YOUR GOAL: Pictures excluded, please retype exactly the lines from the start of the data through the line that contains "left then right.", both ends kept, and nothing beyond them.

[Dataset entries]
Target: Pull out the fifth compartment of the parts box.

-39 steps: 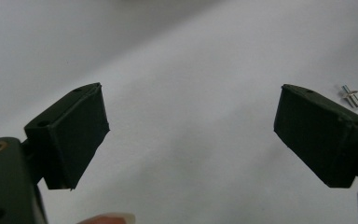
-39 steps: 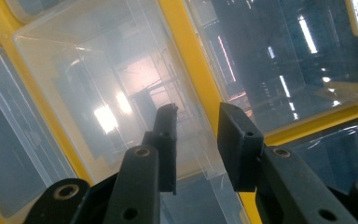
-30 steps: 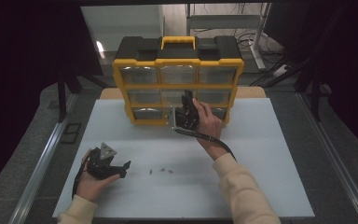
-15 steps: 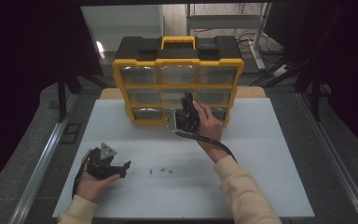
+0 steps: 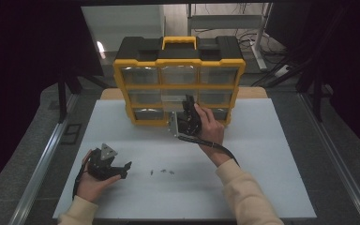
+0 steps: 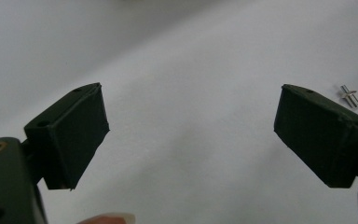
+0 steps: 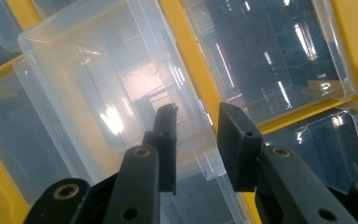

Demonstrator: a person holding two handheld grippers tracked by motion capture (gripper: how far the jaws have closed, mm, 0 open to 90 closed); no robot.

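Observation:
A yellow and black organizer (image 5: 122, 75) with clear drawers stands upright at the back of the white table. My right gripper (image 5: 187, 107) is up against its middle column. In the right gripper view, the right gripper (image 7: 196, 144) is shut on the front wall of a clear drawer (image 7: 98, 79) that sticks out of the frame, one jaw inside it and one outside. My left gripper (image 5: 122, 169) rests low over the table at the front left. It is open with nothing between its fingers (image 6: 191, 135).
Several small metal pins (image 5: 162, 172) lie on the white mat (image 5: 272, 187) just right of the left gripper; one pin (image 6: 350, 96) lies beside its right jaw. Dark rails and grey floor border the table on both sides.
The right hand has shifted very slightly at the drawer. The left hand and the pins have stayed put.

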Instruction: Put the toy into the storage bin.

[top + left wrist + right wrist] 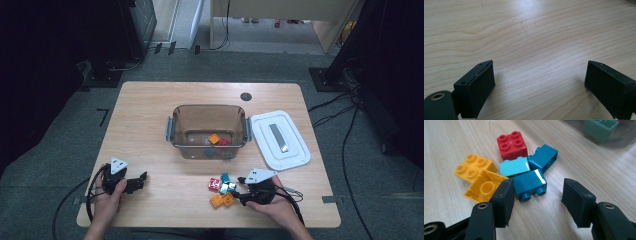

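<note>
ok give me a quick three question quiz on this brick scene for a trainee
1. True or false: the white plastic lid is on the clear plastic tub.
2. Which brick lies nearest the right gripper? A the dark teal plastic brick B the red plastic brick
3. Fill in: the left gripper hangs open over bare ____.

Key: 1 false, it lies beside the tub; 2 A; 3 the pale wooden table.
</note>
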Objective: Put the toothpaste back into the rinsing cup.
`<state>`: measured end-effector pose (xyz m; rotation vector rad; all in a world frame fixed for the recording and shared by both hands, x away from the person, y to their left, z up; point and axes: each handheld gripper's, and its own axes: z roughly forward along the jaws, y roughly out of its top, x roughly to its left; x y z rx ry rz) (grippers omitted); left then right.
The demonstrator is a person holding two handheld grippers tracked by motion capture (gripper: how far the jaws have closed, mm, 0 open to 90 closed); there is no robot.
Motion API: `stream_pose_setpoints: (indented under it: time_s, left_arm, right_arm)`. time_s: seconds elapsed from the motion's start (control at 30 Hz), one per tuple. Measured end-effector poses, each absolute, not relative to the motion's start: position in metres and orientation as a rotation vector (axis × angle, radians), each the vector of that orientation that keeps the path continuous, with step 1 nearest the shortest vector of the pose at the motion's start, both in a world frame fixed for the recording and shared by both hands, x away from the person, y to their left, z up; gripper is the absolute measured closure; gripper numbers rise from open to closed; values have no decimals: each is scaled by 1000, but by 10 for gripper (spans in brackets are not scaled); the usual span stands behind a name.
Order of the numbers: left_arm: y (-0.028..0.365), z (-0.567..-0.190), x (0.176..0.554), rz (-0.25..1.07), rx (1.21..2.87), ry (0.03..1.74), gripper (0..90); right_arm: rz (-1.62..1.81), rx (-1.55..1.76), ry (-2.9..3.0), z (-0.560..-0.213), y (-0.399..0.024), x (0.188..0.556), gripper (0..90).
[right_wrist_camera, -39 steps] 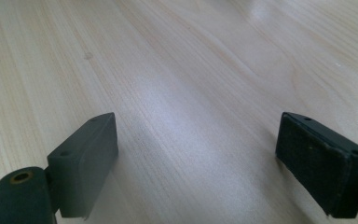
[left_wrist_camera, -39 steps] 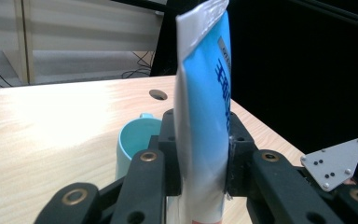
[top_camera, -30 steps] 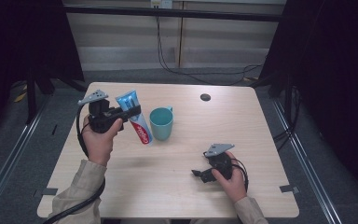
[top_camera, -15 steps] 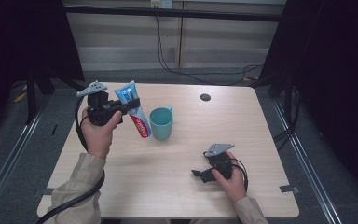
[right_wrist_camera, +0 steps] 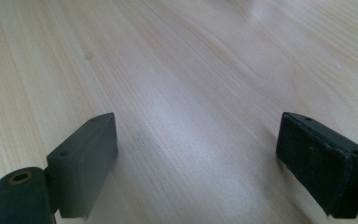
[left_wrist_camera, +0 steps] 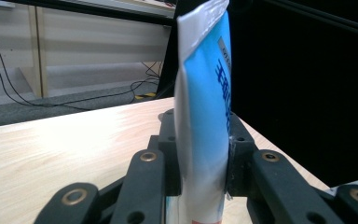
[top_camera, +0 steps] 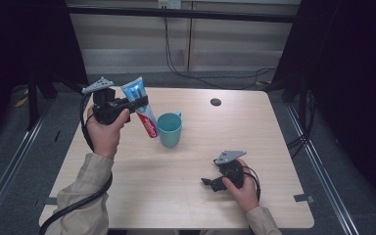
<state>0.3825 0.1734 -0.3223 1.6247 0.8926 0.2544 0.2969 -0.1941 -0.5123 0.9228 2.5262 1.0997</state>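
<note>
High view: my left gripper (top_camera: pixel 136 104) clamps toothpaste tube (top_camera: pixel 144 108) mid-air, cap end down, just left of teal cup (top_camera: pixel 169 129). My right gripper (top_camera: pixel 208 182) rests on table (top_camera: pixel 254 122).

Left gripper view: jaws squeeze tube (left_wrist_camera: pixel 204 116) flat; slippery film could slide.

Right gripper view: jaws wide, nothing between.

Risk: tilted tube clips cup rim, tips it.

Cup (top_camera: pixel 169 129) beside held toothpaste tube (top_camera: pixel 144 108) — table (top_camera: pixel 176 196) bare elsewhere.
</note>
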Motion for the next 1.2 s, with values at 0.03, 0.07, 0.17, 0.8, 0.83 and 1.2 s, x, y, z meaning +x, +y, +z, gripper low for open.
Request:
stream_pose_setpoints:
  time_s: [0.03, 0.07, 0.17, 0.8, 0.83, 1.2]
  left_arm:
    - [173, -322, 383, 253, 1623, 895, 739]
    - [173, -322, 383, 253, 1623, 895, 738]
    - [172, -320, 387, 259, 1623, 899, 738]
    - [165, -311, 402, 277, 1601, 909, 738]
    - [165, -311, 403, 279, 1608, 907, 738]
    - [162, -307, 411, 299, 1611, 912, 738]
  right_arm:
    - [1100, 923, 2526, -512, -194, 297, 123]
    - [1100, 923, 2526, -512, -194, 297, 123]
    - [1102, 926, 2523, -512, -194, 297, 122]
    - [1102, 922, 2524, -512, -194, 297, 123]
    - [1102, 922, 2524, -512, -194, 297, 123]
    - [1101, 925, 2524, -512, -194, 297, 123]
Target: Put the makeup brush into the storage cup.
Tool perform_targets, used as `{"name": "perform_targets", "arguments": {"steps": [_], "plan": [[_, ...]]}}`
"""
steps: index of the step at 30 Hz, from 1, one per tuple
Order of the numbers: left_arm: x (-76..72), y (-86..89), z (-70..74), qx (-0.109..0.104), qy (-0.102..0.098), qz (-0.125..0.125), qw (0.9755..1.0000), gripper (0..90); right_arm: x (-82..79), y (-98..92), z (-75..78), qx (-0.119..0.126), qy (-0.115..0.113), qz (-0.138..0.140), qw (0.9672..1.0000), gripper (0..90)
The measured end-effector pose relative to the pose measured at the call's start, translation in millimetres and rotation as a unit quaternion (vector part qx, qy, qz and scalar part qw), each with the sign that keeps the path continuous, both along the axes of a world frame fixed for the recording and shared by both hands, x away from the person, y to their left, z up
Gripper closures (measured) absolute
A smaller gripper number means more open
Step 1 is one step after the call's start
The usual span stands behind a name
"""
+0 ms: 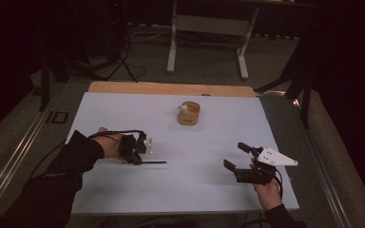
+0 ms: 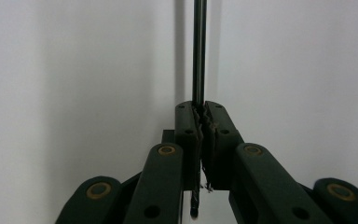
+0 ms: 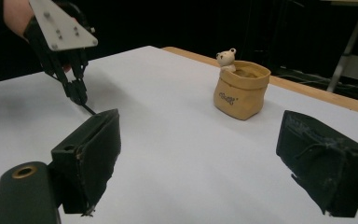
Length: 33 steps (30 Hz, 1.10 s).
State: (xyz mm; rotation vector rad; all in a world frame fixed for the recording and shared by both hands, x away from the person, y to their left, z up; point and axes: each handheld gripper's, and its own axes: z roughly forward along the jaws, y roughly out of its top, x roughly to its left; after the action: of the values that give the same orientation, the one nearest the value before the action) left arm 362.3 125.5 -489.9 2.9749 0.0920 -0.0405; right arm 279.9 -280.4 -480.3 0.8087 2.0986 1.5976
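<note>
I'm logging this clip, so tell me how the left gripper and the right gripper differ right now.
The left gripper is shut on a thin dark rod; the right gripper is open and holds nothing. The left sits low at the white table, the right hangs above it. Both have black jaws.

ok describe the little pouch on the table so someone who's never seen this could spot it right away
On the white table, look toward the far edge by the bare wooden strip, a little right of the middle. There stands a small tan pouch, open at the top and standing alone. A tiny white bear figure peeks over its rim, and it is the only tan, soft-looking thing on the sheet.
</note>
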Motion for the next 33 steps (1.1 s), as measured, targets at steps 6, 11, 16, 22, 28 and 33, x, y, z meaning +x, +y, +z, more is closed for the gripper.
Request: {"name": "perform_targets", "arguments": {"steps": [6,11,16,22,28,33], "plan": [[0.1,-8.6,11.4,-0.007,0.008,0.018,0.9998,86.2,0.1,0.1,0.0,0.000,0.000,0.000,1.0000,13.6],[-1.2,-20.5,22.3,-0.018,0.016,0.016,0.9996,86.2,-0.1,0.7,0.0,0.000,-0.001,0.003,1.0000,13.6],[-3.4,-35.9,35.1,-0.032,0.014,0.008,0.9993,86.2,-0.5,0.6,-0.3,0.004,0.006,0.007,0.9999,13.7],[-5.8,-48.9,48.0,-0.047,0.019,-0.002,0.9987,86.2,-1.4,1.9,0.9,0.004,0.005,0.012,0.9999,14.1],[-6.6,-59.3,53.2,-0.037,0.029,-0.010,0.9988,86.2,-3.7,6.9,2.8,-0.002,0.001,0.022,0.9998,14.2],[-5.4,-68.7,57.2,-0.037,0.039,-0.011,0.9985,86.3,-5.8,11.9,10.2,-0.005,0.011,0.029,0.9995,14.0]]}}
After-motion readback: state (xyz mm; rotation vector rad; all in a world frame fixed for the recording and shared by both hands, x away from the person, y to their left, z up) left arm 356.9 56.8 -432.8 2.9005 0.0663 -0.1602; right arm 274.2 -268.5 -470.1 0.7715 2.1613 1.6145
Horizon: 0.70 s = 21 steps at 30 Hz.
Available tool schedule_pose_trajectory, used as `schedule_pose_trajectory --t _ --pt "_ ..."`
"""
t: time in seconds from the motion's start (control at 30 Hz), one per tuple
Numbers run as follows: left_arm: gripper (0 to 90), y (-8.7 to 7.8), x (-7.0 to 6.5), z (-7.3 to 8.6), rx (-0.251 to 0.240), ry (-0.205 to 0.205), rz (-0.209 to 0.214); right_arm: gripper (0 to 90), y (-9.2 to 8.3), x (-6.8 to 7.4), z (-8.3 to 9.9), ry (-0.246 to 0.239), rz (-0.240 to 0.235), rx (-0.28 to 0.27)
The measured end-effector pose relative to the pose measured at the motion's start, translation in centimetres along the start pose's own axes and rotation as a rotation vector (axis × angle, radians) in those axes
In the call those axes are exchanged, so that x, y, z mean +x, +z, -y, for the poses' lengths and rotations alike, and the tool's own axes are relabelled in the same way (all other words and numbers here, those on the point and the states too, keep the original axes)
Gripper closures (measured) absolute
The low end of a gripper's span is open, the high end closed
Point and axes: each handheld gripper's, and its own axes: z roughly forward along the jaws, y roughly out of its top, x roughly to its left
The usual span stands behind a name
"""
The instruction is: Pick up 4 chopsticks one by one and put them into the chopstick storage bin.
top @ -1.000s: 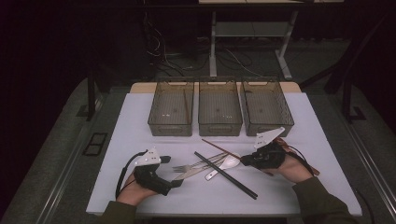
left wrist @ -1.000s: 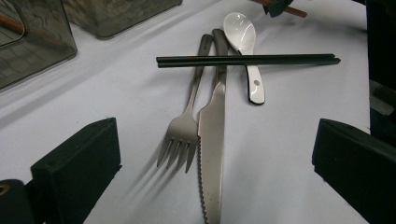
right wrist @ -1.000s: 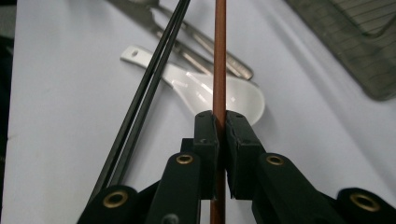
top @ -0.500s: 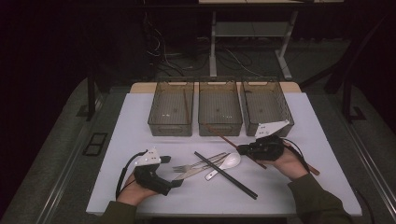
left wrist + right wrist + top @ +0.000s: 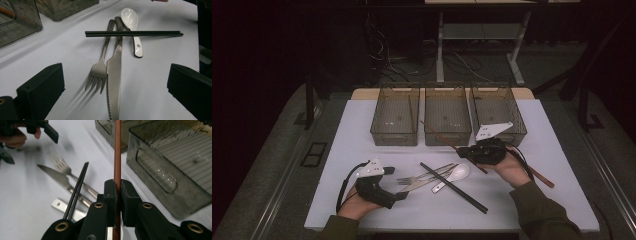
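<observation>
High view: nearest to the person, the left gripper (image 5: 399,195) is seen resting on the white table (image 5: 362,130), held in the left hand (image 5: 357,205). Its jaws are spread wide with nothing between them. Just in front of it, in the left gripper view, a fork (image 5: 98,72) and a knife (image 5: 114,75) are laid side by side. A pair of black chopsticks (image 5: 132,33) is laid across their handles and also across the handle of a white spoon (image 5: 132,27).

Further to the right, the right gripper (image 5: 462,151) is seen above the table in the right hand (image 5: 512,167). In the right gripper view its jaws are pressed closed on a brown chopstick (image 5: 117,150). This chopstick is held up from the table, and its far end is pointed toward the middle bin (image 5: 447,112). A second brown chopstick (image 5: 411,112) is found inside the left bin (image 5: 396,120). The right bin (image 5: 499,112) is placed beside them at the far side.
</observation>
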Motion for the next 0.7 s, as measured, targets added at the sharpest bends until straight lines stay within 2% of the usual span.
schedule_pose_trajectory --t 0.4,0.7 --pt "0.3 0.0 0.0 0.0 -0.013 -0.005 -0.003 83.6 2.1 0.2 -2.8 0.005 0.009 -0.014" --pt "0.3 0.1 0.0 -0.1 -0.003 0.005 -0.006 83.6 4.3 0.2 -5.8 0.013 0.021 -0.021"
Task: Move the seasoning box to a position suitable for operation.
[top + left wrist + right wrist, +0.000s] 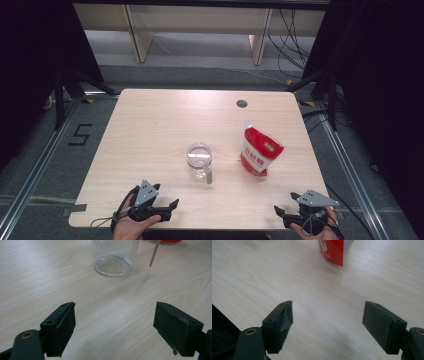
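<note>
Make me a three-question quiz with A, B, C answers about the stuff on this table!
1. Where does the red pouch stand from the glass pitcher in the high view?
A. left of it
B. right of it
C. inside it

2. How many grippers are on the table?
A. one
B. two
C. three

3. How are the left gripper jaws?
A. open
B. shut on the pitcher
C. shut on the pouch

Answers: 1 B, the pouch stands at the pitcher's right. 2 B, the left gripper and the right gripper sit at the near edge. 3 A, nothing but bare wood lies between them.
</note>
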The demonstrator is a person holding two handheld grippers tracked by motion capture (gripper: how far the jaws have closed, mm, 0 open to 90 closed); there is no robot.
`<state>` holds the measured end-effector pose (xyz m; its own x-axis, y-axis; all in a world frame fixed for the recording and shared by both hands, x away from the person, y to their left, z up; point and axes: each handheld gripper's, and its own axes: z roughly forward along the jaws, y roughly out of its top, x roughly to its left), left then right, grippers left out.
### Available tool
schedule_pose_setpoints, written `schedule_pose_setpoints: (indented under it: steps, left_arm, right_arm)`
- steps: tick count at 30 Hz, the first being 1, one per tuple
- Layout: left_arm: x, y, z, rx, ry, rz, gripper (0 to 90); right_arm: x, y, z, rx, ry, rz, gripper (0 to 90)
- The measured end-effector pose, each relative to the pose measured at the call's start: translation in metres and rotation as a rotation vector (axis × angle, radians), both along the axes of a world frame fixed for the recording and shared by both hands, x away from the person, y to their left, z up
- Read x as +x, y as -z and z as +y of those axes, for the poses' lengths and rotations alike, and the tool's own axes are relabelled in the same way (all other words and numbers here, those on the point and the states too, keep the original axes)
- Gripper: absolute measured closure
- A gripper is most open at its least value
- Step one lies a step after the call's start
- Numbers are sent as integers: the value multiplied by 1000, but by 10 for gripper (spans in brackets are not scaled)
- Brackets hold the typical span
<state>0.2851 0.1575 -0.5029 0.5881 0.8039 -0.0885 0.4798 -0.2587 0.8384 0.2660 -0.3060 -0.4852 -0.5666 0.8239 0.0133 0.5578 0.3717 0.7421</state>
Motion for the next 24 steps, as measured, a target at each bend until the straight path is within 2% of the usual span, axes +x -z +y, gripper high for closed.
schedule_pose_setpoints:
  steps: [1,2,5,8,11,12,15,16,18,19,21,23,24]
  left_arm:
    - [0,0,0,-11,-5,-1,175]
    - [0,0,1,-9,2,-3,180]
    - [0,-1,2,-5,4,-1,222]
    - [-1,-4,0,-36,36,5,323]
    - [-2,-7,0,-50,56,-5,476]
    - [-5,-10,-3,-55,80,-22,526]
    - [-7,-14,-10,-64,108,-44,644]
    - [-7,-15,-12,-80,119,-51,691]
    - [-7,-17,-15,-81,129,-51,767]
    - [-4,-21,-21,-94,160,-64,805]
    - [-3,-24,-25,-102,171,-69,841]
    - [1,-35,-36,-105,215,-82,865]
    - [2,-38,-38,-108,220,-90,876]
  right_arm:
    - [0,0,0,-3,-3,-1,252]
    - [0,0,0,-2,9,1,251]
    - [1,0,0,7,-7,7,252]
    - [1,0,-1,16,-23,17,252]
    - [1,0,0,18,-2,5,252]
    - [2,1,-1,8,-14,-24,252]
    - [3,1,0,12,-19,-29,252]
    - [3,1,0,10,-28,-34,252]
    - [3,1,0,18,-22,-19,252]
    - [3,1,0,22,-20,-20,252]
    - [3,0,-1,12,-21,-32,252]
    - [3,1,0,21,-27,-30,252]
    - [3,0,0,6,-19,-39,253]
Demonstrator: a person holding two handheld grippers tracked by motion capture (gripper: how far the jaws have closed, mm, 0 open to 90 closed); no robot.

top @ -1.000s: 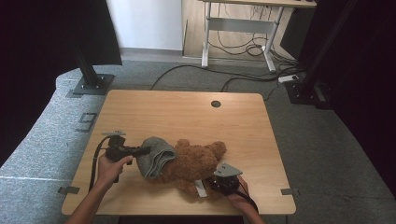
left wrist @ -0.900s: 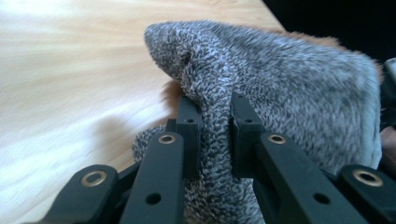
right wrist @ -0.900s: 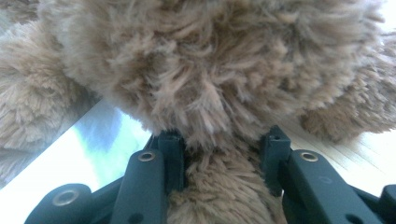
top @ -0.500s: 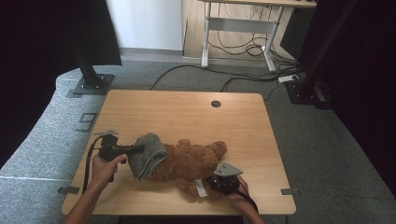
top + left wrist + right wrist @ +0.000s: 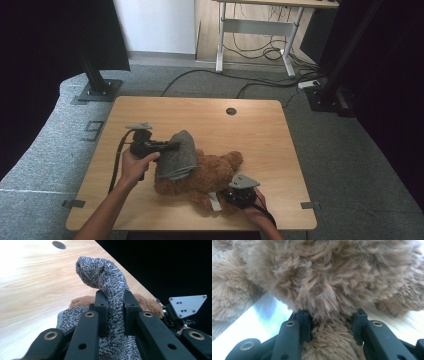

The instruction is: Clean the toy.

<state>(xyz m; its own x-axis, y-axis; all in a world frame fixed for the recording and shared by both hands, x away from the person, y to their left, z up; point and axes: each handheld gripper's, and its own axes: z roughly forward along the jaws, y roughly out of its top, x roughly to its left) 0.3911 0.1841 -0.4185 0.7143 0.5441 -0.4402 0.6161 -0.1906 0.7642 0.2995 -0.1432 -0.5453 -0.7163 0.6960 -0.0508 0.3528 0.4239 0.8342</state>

SOLUTION TO THIS PROBLEM:
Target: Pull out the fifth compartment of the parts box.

-39 steps: 
-39 steps: 
-30 steps: 
-15 steps: 
+0 steps: 
+0 steps: 
+0 steps: 

Demonstrator: a person holding two handheld grippers tracked by motion capture (gripper: how far the jaws have closed, mm, 0 open to 90 closed); no robot.

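Observation:
A yellow and black organizer (image 5: 122, 75) with clear drawers stands upright at the back of the white table. My right gripper (image 5: 187, 107) is up against its middle column. In the right gripper view, the right gripper (image 7: 196, 144) is shut on the front wall of a clear drawer (image 7: 98, 79) that sticks out of the frame, one jaw inside it and one outside. My left gripper (image 5: 122, 169) rests low over the table at the front left. It is open with nothing between its fingers (image 6: 191, 135).
Several small metal pins (image 5: 162, 172) lie on the white mat (image 5: 272, 187) just right of the left gripper; one pin (image 6: 350, 96) lies beside its right jaw. Dark rails and grey floor border the table on both sides.
The right hand has shifted very slightly at the drawer. The left hand and the pins have stayed put.
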
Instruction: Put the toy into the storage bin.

[top + left wrist + right wrist] 

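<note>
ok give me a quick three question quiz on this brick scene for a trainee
1. True or false: the white plastic lid is on the clear plastic tub.
2. Which brick lies nearest the right gripper? A the dark teal plastic brick B the red plastic brick
3. Fill in: the left gripper hangs open over bare ____.

Key: 1 false, it lies beside the tub; 2 A; 3 the pale wooden table.
</note>
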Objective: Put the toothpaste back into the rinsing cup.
`<state>`: measured end-effector pose (xyz m; rotation vector rad; all in a world frame fixed for the recording and shared by both hands, x away from the person, y to their left, z up; point and axes: each handheld gripper's, and its own axes: z roughly forward along the jaws, y roughly out of its top, x roughly to its left; x y z rx ry rz) (grippers omitted); left then right.

There's nothing else to the answer.